◆ **Exercise requirements**: Copy the records exactly. Every line must match.

--------------------------------------------------

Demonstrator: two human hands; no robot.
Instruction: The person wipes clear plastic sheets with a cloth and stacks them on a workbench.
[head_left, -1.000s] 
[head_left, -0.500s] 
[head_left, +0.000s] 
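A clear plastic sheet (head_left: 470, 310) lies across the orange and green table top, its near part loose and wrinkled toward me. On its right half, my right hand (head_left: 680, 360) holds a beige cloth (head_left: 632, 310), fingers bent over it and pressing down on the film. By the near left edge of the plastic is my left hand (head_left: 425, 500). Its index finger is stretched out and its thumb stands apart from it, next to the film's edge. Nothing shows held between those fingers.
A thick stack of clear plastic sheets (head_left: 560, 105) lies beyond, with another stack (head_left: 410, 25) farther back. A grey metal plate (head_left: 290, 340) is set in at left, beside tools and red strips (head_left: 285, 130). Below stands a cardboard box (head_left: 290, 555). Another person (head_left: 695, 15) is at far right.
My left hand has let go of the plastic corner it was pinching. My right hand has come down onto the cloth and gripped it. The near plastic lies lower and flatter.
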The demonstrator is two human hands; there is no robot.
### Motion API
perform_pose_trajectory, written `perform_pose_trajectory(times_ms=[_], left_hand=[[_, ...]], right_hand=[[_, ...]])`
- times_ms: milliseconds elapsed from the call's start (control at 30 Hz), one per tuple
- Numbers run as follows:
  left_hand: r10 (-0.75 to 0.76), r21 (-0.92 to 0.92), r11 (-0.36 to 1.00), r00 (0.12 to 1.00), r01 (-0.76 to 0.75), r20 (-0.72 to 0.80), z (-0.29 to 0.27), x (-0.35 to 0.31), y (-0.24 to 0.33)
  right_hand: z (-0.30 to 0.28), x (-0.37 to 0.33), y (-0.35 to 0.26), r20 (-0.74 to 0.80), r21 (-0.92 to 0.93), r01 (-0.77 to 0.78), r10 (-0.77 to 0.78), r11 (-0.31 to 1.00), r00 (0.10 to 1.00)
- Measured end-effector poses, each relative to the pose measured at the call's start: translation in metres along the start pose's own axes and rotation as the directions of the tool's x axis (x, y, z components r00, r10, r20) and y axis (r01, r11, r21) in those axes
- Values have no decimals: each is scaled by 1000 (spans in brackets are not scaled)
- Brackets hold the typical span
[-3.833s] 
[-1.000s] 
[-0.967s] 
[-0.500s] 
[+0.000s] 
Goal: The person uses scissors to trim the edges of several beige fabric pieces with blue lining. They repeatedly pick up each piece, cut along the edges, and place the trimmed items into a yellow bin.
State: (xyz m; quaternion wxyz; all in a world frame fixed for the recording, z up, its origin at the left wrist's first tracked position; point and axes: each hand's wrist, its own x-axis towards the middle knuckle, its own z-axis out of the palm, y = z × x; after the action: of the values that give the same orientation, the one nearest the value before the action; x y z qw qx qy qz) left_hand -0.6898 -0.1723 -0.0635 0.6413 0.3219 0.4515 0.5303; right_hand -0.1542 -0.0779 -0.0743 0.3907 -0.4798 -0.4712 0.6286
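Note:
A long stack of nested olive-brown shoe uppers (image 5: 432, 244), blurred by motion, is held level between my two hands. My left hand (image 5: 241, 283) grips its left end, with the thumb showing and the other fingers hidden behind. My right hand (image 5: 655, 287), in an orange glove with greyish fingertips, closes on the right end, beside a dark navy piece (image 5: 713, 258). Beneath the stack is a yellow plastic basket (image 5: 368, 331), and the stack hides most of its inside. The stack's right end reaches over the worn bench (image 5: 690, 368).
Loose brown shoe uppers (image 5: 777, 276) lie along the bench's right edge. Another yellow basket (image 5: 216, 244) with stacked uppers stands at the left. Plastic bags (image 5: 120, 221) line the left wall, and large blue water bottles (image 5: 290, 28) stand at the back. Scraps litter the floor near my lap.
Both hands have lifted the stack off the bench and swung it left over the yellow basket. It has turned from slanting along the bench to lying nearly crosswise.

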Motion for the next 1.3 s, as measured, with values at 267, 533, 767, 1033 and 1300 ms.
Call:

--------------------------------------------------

◆ **Exercise solution**:
Demonstrator: two human hands; no robot.
Instruction: The person wipes clear plastic sheets with a cloth and stacks them on a workbench.
[head_left, -1.000s] 
[head_left, -0.500s] 
[head_left, +0.000s] 
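A clear plastic sheet (head_left: 470, 310) lies across the orange and green table top, its near part loose and wrinkled toward me. On its right half, my right hand (head_left: 680, 360) holds a beige cloth (head_left: 632, 310), fingers bent over it and pressing down on the film. By the near left edge of the plastic is my left hand (head_left: 425, 500). Its index finger is stretched out and its thumb stands apart from it, next to the film's edge. Nothing shows held between those fingers.
A thick stack of clear plastic sheets (head_left: 560, 105) lies beyond, with another stack (head_left: 410, 25) farther back. A grey metal plate (head_left: 290, 340) is set in at left, beside tools and red strips (head_left: 285, 130). Below stands a cardboard box (head_left: 290, 555). Another person (head_left: 695, 15) is at far right.
My left hand has let go of the plastic corner it was pinching. My right hand has come down onto the cloth and gripped it. The near plastic lies lower and flatter.
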The demonstrator is two human hands; there is no robot.
### Motion API
perform_pose_trajectory, written `perform_pose_trajectory(times_ms=[_], left_hand=[[_, ...]], right_hand=[[_, ...]])`
- times_ms: milliseconds elapsed from the call's start (control at 30 Hz), one per tuple
- Numbers run as follows:
  left_hand: r10 (-0.75 to 0.76), r21 (-0.92 to 0.92), r11 (-0.36 to 1.00), r00 (0.12 to 1.00), r01 (-0.76 to 0.75), r20 (-0.72 to 0.80), z (-0.29 to 0.27), x (-0.35 to 0.31), y (-0.24 to 0.33)
  right_hand: z (-0.30 to 0.28), x (-0.37 to 0.33), y (-0.35 to 0.26), r20 (-0.74 to 0.80), r21 (-0.92 to 0.93), r01 (-0.77 to 0.78), r10 (-0.77 to 0.78), r11 (-0.31 to 1.00), r00 (0.10 to 1.00)
- Measured end-effector poses, each relative to the pose measured at the call's start: translation in metres along the start pose's own axes and rotation as the directions of the tool's x axis (x, y, z components r00, r10, r20) and y axis (r01, r11, r21) in those axes
- Values have no decimals: each is scaled by 1000 (spans in brackets are not scaled)
- Brackets hold the typical span
[-3.833s] 
[-1.000s] 
[-0.967s] 
[-0.500s] 
[+0.000s] 
Goal: The person uses scissors to trim the edges of several beige fabric pieces with blue lining. They repeatedly pick up each piece, cut along the edges, and place the trimmed items into a yellow bin.
State: (xyz m; quaternion wxyz; all in a world frame fixed for the recording, z up, its origin at the left wrist's first tracked position; point and axes: each hand's wrist, its own x-axis towards the middle knuckle, its own z-axis out of the palm, y = z × x; after the action: of the values that give the same orientation, the one nearest the value before the action; x y z qw qx qy qz) left_hand -0.6898 -0.1723 -0.0635 0.6413 0.3219 0.4515 0.5303; right_hand -0.1542 -0.0779 -0.0743 0.3907 -0.4798 -0.4712 0.6286
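Note:
A long stack of nested olive-brown shoe uppers (image 5: 432, 244), blurred by motion, is held level between my two hands. My left hand (image 5: 241, 283) grips its left end, with the thumb showing and the other fingers hidden behind. My right hand (image 5: 655, 287), in an orange glove with greyish fingertips, closes on the right end, beside a dark navy piece (image 5: 713, 258). Beneath the stack is a yellow plastic basket (image 5: 368, 331), and the stack hides most of its inside. The stack's right end reaches over the worn bench (image 5: 690, 368).
Loose brown shoe uppers (image 5: 777, 276) lie along the bench's right edge. Another yellow basket (image 5: 216, 244) with stacked uppers stands at the left. Plastic bags (image 5: 120, 221) line the left wall, and large blue water bottles (image 5: 290, 28) stand at the back. Scraps litter the floor near my lap.
Both hands have lifted the stack off the bench and swung it left over the yellow basket. It has turned from slanting along the bench to lying nearly crosswise.
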
Motion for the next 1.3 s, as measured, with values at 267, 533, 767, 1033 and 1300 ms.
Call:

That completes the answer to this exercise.